- _EXERCISE_: Some of the lines below need repeating. Reproduce exactly those between the lines holding "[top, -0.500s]" and "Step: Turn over", inclusive.

(PROVIDED DATA begins)

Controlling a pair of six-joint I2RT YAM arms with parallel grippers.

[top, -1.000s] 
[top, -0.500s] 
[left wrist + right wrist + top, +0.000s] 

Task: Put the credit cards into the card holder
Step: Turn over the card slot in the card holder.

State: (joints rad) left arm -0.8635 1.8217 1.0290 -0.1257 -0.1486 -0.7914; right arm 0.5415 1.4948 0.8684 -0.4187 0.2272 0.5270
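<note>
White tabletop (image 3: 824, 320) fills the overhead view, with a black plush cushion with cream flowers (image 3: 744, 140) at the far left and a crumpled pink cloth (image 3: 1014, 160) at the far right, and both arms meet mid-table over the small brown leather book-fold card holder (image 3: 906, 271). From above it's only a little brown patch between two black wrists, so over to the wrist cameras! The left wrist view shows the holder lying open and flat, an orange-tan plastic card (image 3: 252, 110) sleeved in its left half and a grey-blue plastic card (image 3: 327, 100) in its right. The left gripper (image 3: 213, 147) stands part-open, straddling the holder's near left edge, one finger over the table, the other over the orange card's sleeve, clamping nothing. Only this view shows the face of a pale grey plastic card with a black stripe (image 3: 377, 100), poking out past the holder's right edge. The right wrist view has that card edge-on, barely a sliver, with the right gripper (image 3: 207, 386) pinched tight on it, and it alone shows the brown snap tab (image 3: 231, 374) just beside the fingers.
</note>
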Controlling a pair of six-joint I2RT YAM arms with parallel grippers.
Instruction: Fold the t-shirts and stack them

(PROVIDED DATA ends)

- _ANSWER TO THE PROBLEM_:
[top, -0.500s] 
[left wrist + right wrist + top, +0.000s] 

Task: Put the credit cards into the card holder
Step: Turn over the card slot in the card holder.

Nothing else is required to complete the exercise.